Instructions to follow: Output a verbatim copy of the data, cut off after the line that contains "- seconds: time".

Records from a collection:
+===+
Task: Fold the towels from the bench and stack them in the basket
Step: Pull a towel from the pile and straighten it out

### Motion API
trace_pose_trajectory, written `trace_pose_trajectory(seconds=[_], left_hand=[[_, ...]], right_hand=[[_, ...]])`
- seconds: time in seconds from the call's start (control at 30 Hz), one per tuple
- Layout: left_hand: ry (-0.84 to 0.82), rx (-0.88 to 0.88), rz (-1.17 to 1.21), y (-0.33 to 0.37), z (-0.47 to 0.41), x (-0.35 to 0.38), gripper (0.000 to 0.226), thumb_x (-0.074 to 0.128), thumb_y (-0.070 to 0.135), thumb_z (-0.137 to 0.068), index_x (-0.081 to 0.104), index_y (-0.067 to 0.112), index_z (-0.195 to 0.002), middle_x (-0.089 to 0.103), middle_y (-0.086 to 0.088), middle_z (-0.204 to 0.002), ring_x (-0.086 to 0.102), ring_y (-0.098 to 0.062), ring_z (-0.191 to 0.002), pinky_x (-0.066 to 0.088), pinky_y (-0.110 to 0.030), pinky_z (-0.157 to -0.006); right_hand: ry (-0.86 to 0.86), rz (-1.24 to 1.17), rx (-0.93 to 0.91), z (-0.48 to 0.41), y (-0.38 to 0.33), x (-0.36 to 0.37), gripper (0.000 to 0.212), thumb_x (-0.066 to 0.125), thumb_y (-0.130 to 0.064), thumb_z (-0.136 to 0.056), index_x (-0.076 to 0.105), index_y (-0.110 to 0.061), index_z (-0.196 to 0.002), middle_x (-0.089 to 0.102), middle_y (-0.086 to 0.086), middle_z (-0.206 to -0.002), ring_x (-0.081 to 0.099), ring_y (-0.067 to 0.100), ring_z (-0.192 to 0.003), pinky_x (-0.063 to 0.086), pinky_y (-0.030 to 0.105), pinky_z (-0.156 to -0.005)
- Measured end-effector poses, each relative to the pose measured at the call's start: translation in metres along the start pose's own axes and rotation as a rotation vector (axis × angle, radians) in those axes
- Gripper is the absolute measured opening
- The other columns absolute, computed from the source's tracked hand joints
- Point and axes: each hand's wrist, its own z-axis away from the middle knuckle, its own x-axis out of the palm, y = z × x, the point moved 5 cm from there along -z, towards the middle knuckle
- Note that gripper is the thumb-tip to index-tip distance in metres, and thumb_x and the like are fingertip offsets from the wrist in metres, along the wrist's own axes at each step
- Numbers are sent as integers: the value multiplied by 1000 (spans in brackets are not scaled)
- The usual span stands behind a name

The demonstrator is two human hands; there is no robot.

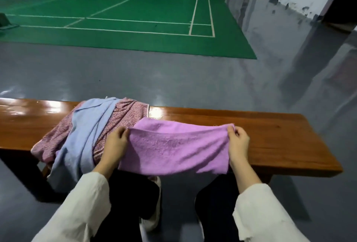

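A purple towel [173,149] lies across the wooden bench [270,141], its near part hanging over the front edge. My left hand [116,141] pinches its upper left corner. My right hand [238,141] pinches its upper right corner, and the top edge sags between the two hands. To the left, a light blue towel [85,137] is draped over a pink patterned towel [123,116] in a loose pile, partly trailing off the bench front. No basket is in view.
The bench's right part [289,145] and far left part [23,118] show bare wood. Grey floor lies beyond, then a green court [135,15] with white lines. My knees in dark trousers [214,203] are under the bench's front edge.
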Motion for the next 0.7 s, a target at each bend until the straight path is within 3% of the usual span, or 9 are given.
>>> trace_pose_trajectory(seconds=[0.1,0.17,0.27,0.4,0.53,0.7], left_hand=[[-85,-2,46,47,-37,0,30,47,9,-98,53,15,-70,50,3,-64,43,-10,-61,37,-21,-57],[-36,-13,167,80,-73,-12,29,45,12,-99,53,16,-72,48,-1,-63,44,-16,-60,48,-30,-62],[121,72,343,131,-122,-47,26,46,21,-97,53,19,-72,53,-3,-71,53,-22,-71,54,-57,-79],[238,226,445,193,-122,-81,23,46,27,-98,57,25,-78,59,1,-80,54,-21,-82,50,-58,-84],[223,326,366,199,-87,-83,20,44,24,-100,58,22,-86,60,-5,-84,60,-24,-82,56,-48,-76],[127,280,160,126,-35,-56,25,48,17,-99,56,22,-76,56,4,-69,50,-12,-64,45,-33,-62]], right_hand=[[41,-49,-73,-37,-49,16,9,52,-6,-96,54,-7,-88,53,3,-77,45,17,-80,36,17,-59],[84,-64,-147,-61,-95,23,9,51,-10,-97,52,-10,-88,52,2,-77,45,16,-78,34,22,-62],[131,-153,-219,-89,-164,23,14,48,-17,-100,51,-13,-86,47,-7,-70,39,2,-63,34,13,-54],[179,-275,-289,-101,-214,8,19,50,-19,-99,53,-20,-80,49,-11,-71,41,-2,-64,36,10,-57],[203,-246,-297,-84,-209,-12,13,48,-23,-100,55,-16,-92,50,-13,-77,43,-3,-69,36,6,-59],[204,-131,-253,-35,-111,-31,8,44,-13,-100,50,-13,-94,51,3,-87,45,12,-82,36,11,-63]])
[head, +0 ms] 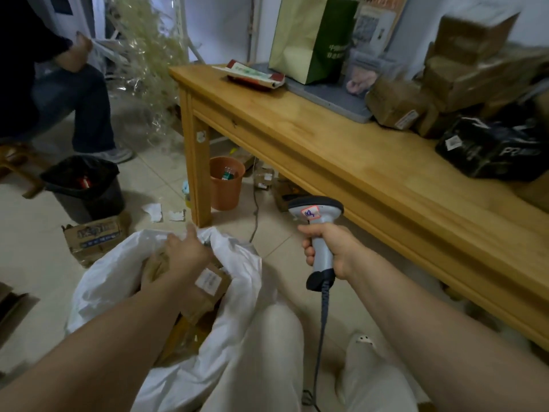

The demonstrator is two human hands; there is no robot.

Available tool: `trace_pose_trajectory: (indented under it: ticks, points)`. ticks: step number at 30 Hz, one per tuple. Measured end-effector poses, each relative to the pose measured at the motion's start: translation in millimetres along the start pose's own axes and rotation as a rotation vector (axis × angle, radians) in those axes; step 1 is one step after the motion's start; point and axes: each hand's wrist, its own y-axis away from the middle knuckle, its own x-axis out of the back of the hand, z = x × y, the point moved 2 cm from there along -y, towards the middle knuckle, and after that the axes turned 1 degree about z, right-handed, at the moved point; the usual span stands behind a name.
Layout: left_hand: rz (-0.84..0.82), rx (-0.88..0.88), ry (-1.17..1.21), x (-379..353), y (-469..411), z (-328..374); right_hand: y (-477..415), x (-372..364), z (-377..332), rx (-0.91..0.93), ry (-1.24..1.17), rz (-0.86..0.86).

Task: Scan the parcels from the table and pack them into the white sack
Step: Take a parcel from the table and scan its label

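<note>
1. Far left: a seated person in dark top and blue jeans (pixel 74 105), only partly in frame.
2. Below them, a black plastic bin with a black liner (pixel 86 188) stands on the tiled floor; just beside it, nearer the camera, a crumpled brown cardboard box with printed lettering (pixel 95 236).
3. Open white plastic sack (pixel 118 269) on the floor at lower left, mouth up, brown parcels inside.
4. Left hand (pixel 184 251) is down in the sack's mouth, fingers curled over a brown paper-wrapped parcel with a white label (pixel 205 286); whether it actually grips it, can't tell.
5. Orange plastic waste bucket (pixel 225 185) under the table, beside the table leg.
6. Right hand (pixel 329 251) wrapped tight around the handle of a grey handheld barcode scanner with a red-edged sticker (pixel 318 215), head forward; its coiled cable hangs to the floor.
7. Long light-wood table (pixel 341 162) spans the right side.
8. On its far right end: stacked brown cardboard parcels (pixel 463 75), blurred, and a black plastic mailer bag (pixel 490 150) in front of them.
</note>
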Motion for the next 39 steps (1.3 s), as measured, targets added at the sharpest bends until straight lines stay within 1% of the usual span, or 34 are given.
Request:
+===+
Answer space:
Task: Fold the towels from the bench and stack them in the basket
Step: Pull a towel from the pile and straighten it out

### Motion API
trace_pose_trajectory, written `trace_pose_trajectory(seconds=[_], left_hand=[[_, ...]], right_hand=[[_, ...]])`
- seconds: time in seconds from the call's start (control at 30 Hz), one per tuple

The exercise has been answered, and the work is done.